Testimonio de Génesis Romero (seudónimo)
Alrededor de las 4:30 a.m., una mañana de la primera mitad de 2019, la madre de Génesis Romero entró en el dormitorio de su hija, en su apartamento del cuarto piso, para decirle que agentes de las FAES estaban frente al edificio, contó Romero, una psicóloga de 27 años. Los agentes llamaron a la puerta y, como la madre de Romero dudó, le gritaron que abriera o dispararían.
Cuando abrió la puerta, seis agentes uniformados y con el rostro cubierto entraron raudamente en la cocina —dos de ellos llevaban granadas— gritando: “¿Dónde está Efraín?”. Los agentes apuntaron a las dos mujeres con sus armas y preguntaron quién más vivía allí. Respondieron que allí no vivía ningún Efraín y que el padre de Romero estaba durmiendo, recuperándose de una enfermedad. Los agentes empujaron a la madre de Romero contra la pared y entraron en el dormitorio. Al ver que el padre de Romero no coincidía con la descripción del hombre que estaban buscando, los agentes les mostraron la fotografía de un hombre a quien Romero y sus padres no reconocieron. Al salir, los agentes se llevaron alimentos y otros artículos.

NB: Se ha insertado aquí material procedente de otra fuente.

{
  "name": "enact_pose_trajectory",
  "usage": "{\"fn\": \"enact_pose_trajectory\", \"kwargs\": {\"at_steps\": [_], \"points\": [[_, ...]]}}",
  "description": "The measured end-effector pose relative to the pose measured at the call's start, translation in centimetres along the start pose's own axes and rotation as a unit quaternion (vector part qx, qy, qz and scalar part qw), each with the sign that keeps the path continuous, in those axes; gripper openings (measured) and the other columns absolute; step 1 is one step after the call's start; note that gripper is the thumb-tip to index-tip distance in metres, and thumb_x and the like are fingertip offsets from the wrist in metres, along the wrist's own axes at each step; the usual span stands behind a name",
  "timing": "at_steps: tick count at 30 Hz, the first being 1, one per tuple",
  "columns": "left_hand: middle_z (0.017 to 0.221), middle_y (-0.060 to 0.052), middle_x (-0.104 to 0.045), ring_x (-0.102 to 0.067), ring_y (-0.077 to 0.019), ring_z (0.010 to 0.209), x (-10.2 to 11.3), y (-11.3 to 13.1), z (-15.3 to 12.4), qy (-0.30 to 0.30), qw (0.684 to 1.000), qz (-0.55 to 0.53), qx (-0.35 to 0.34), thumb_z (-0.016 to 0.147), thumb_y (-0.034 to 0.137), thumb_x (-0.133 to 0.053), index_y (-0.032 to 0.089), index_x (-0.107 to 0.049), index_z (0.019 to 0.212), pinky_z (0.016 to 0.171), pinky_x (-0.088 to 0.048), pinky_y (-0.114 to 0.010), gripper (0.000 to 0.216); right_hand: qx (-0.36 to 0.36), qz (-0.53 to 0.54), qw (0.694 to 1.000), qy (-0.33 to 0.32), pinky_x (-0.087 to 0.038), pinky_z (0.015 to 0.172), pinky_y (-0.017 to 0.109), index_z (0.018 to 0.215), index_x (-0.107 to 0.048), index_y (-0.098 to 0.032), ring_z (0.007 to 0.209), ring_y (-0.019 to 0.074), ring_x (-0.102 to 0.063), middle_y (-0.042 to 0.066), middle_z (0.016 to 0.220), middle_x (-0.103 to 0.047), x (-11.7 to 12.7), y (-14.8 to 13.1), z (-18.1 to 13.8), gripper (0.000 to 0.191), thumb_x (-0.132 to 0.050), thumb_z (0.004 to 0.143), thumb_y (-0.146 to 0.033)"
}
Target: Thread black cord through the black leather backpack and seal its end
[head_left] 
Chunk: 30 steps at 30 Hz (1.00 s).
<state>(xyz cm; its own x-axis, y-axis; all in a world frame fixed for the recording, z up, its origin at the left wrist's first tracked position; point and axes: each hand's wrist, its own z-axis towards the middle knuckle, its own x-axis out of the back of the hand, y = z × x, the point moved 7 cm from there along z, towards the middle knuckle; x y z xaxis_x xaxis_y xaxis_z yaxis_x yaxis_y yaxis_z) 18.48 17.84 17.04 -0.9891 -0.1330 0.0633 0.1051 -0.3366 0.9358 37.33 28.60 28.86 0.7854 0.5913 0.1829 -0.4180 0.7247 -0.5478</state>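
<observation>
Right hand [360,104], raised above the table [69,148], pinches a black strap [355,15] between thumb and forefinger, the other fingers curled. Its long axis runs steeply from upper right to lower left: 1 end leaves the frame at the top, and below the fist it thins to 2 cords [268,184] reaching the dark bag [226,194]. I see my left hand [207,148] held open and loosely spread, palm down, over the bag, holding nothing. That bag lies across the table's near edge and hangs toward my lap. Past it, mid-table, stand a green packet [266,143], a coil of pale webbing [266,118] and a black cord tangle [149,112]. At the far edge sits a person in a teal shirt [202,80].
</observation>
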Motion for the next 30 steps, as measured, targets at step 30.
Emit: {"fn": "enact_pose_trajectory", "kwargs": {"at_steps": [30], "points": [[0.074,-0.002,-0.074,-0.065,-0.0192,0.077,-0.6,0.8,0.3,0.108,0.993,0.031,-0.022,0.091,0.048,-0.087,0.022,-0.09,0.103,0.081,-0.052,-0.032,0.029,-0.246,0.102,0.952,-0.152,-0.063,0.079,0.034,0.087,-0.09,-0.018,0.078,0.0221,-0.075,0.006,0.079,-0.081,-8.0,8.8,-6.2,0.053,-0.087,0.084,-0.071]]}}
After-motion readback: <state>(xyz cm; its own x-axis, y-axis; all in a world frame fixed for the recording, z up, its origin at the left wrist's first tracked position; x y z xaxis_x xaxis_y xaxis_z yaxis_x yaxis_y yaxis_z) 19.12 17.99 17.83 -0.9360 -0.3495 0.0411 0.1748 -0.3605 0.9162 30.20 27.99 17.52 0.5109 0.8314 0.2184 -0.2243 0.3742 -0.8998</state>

Esas redadas, llevadas a cabo por miembros de diversas fuerzas de seguridad, incluidas las FAES y la Guardia Nacional Bolivariana, desde hace años ocurren con regularidad en el vecindario de Romero, según nos dijo. Romero indicó que dos meses antes, agentes de las FAES habían matado a varias personas en su complejo de apartamentos. Alrededor de las 5 a.m., escuchó al hijo de un vecino gritar por su padre y luego dos disparos. Un vecino le dijo que agentes de las FAES se habían llevado a la madre y al niño afuera y que mataron al padre, señaló Romero. Romero vio marcas de sangre que sugerían que habían arrastrado un cuerpo por las escaleras del edificio.
Romero indicó que no presentó una denuncia ante las autoridades judiciales por temor a que ella o su familia sufrieran represalias y porque no confía en que nadie investigue lo ocurrido.